Partner passed as dealer, and you were all set to open 1D, but your RHO beat you to it with 1H. With no suitable bid, all you can do is sit and watch. (You didn't double "to show an opening bid," did you? That leads to an ice-cold zero in 3C doubled, a fine reminder why takeout doubles promise all three unbid suits and no wasted values in opener's suit.) LHO raises to 2H, and that becomes the final contract. What suit should you lead?

Since the opponents stopped in a partscore, you know they have barely more than half the high cards. That leaves your partner with 6-8 HCP, but you don't know what suit they are in. A spade lead could work, but only if partner has SQ or SAJ. A diamond lead could work, but only if partner has DQ or better. A club lead works only in the unlikely event that partner has solid or near-solid clubs (you have no interest in a ruff.)

Do not gamble. The obvious lead is a trump. This cannot possibly harm your partner, and it gives you time to see the dummy and make a more informed decision what to lead when you come in with one of your pointed kings later.
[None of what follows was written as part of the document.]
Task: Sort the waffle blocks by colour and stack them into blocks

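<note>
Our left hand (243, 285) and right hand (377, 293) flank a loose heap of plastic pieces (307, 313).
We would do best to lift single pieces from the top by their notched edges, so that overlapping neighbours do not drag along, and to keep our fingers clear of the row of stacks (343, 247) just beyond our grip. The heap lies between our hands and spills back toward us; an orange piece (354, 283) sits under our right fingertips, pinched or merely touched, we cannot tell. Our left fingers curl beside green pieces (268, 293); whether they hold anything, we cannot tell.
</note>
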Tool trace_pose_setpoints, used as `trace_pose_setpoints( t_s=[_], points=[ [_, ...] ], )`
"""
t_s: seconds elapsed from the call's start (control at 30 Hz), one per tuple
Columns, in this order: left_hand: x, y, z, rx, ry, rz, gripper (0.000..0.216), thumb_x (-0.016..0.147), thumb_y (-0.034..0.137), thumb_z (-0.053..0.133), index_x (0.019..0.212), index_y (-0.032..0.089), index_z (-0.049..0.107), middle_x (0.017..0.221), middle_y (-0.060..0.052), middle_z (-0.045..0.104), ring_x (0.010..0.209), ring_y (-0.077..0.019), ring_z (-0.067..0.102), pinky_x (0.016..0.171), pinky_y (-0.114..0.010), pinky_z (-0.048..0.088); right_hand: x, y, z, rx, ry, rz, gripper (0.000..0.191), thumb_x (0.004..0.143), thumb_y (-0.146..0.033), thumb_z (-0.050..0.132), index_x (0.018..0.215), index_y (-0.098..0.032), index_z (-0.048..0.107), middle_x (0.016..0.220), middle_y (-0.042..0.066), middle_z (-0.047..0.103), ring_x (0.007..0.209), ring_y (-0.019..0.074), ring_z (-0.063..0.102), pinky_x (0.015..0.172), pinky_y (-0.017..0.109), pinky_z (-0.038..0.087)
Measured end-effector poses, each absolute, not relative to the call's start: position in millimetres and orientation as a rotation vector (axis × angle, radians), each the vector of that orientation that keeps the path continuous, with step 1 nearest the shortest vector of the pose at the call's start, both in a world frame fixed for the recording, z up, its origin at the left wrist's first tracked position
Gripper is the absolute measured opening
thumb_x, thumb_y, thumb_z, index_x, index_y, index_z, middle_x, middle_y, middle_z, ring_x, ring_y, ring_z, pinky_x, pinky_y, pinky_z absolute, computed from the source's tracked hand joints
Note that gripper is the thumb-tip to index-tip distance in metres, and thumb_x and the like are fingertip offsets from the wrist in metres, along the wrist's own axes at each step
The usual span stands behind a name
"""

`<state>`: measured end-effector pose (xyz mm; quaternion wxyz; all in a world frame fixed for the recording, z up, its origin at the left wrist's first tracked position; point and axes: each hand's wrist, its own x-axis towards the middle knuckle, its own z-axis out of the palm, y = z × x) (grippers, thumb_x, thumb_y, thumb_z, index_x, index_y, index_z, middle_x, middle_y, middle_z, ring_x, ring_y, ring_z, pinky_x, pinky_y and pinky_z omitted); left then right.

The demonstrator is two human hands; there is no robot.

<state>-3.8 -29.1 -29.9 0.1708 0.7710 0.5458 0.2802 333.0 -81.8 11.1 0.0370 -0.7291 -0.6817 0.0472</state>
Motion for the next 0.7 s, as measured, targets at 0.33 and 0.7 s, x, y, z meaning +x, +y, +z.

If dummy has a singleton or doubleton this lead will pay an extra dividend, preventing declarer from ruffing a loser.

Dealer North
NS vul
S Q 6 2
H 8 4
D J 9 8
C A Q T 6 5
S A J 8 5
H 9 7 3
D 6 2
C K 9 3 2
[table marker] S 7 3
H A T 6 5 2
D A Q T 3
C J 8
S K T 9 4
H K Q J
D K 7 5 4
C 7 4

On the actual hand, dummy does have a doubleton diamond. Declarer is likely to win the opening lead, cross to the table, and try a diamond finesse, hoping to win DQ, DA, and ruff a diamond while dummy still has trumps. You will thwart him by winning your DK and pulling the rest of dummy's trumps. (If declarer tries the club finesse rather than crossing to the SA, your partner should continue trumps for you.)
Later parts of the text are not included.